On September 11, 1987, Rather marched off camera in anger just before a remote broadcast of the program when it appeared that CBS Sports' coverage of a U.S. Open tennis semifinal match between Steffi Graf and Lori McNeil was going to run over into time allotted for the newscast. Rather was in Miami covering the visit to the city by Pope John Paul II. When the tennis match ended sooner than expected at 6:32 pm Eastern, Rather was nowhere to be found, and six minutes of dead air followed before he returned to the broadcast position; nearly half of the audience watched and waited. Rather attempted to explain his actions with a statement release on Sunday, but made no mention of it on his next newscast on Monday, delayed by the men's final. By 1990, the CBS Evening News had fallen to third place in the ratings, behind ABC's World News Tonight with Peter Jennings and NBC Nightly News with Tom Brokaw.

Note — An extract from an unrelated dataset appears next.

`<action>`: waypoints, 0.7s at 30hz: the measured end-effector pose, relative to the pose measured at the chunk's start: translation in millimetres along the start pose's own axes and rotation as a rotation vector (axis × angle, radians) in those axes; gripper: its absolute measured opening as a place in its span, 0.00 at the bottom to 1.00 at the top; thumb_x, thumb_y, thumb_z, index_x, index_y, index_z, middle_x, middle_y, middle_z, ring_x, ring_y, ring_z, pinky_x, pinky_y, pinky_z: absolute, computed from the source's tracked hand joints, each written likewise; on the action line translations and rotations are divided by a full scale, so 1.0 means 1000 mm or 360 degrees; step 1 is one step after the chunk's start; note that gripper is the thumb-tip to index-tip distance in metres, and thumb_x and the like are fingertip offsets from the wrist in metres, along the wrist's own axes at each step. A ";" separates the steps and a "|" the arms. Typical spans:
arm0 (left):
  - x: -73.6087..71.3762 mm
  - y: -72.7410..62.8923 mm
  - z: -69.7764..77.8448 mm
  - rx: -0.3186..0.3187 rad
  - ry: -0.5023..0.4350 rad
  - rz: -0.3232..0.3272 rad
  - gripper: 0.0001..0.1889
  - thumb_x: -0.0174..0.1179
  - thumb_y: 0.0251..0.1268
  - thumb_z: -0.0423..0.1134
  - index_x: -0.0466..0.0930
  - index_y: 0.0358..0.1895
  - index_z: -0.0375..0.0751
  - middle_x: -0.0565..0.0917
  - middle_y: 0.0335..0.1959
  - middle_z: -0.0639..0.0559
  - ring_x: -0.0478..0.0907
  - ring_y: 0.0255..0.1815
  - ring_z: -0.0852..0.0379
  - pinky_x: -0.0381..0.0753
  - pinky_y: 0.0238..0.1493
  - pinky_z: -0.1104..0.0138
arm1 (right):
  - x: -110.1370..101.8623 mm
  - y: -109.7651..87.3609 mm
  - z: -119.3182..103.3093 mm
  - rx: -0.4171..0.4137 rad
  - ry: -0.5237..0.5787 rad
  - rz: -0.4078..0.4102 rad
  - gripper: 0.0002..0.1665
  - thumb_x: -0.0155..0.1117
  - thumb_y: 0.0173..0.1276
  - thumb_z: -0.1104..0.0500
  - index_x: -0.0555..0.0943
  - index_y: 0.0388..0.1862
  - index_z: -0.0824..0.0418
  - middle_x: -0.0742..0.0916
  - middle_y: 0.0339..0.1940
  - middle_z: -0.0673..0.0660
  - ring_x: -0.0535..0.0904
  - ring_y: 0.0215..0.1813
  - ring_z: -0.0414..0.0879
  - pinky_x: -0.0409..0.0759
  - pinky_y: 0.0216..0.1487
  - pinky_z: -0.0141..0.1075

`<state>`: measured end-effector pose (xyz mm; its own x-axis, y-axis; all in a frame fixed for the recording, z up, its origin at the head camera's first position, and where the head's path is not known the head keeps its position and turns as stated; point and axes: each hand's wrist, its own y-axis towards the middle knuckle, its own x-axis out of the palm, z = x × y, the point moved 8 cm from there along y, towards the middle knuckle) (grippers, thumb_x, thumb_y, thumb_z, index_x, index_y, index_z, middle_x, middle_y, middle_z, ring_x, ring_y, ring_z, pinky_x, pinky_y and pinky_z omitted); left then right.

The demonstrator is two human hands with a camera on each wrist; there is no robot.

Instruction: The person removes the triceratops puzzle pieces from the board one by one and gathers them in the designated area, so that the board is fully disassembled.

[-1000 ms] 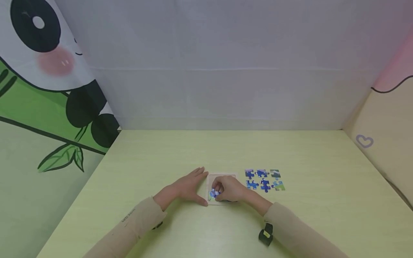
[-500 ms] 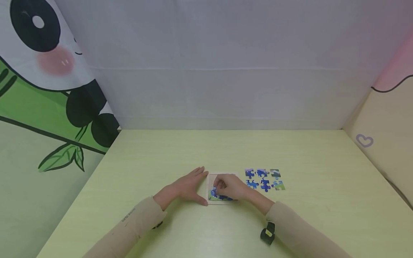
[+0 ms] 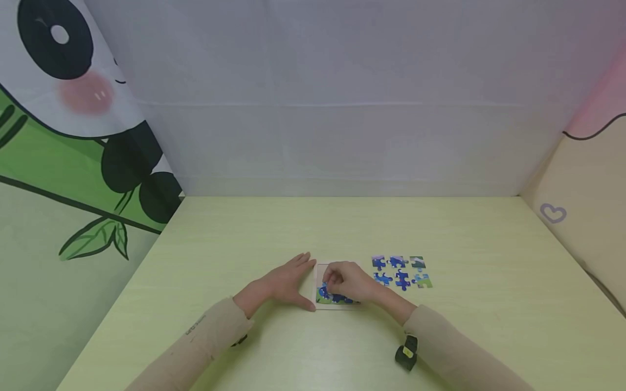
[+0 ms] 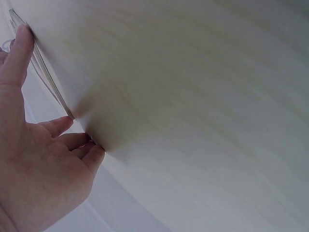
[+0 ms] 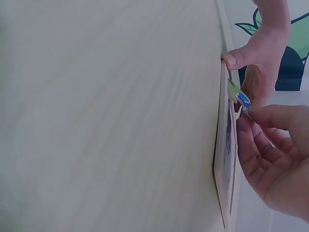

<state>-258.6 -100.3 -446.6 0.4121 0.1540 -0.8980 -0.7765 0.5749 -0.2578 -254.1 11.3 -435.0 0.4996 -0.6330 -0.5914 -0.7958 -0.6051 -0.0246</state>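
Observation:
My left hand (image 3: 287, 282) lies along the left edge of a flat, light-coloured puzzle tray (image 3: 337, 307), its thumb at the near corner and fingertips at the far one. Over the tray's left part, my right hand (image 3: 349, 282) pinches a blue and green puzzle piece (image 5: 243, 99) between thumb and fingers. In the right wrist view that piece is tilted, its green end down at the tray near the left thumb. Blue and green pieces lie along the tray's near side, partly hidden under the right hand. The left wrist view shows the fingertips on the tabletop by the tray's edge.
To the right of the tray, several loose puzzle pieces (image 3: 402, 279) lie in two rows on the pale wooden table (image 3: 244, 228). A grey-white wall (image 3: 342, 136) stands behind the table, with printed panels at both sides.
My right hand has shifted slightly upward in the head view and still pinches the piece at the tray's left part. More of the tray's lower row now shows. The left hand stays in place.

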 end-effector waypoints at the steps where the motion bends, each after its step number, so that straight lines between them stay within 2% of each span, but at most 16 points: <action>1: 0.000 0.001 0.000 0.0000 0.0003 -0.0001 0.56 0.66 0.40 0.63 0.49 0.70 0.38 0.46 0.72 0.41 0.41 0.72 0.46 0.52 0.68 0.54 | -0.001 0.000 0.000 -0.0004 0.0010 0.0002 0.05 0.60 0.59 0.68 0.77 0.34 0.61 0.81 0.26 0.48 0.75 0.31 0.39 0.76 0.34 0.29; 9: 0.000 0.002 0.000 0.0028 0.0007 0.0018 0.56 0.66 0.40 0.63 0.50 0.70 0.36 0.47 0.72 0.39 0.41 0.72 0.45 0.52 0.68 0.54 | -0.017 -0.007 0.001 -0.0009 0.0034 0.0029 0.07 0.60 0.59 0.69 0.78 0.36 0.62 0.81 0.28 0.50 0.76 0.31 0.41 0.77 0.34 0.29; 14: -0.001 0.002 0.001 0.0039 0.0013 0.0024 0.57 0.66 0.39 0.64 0.51 0.69 0.35 0.48 0.71 0.38 0.42 0.72 0.43 0.52 0.68 0.52 | -0.033 -0.019 0.007 0.0003 0.0031 0.0026 0.06 0.58 0.59 0.69 0.78 0.35 0.62 0.81 0.28 0.51 0.75 0.32 0.41 0.77 0.35 0.30; 21: 0.004 0.005 -0.005 0.0004 0.0061 0.0009 0.58 0.66 0.37 0.65 0.49 0.70 0.39 0.47 0.72 0.42 0.41 0.72 0.46 0.51 0.68 0.54 | -0.053 -0.040 0.023 -0.0021 -0.0039 0.0058 0.06 0.58 0.60 0.69 0.78 0.34 0.62 0.81 0.28 0.51 0.75 0.33 0.42 0.77 0.33 0.30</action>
<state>-263.0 -100.7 -453.4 0.3893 0.1263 -0.9124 -0.7774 0.5764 -0.2519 -257.2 80.3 -421.3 0.4616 -0.6428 -0.6113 -0.8087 -0.5882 0.0080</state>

On January 22, 1991, demonstrators from the AIDS Coalition to Unleash Power broke into the CBS News studio and chanted "Fight AIDS, not Arabs" during the show's introduction. One protester was seen on camera just as Rather began speaking. Rather immediately called for a commercial break, but the screen went black instead for six seconds before returning to Rather. He apologized twice to viewers about the incident.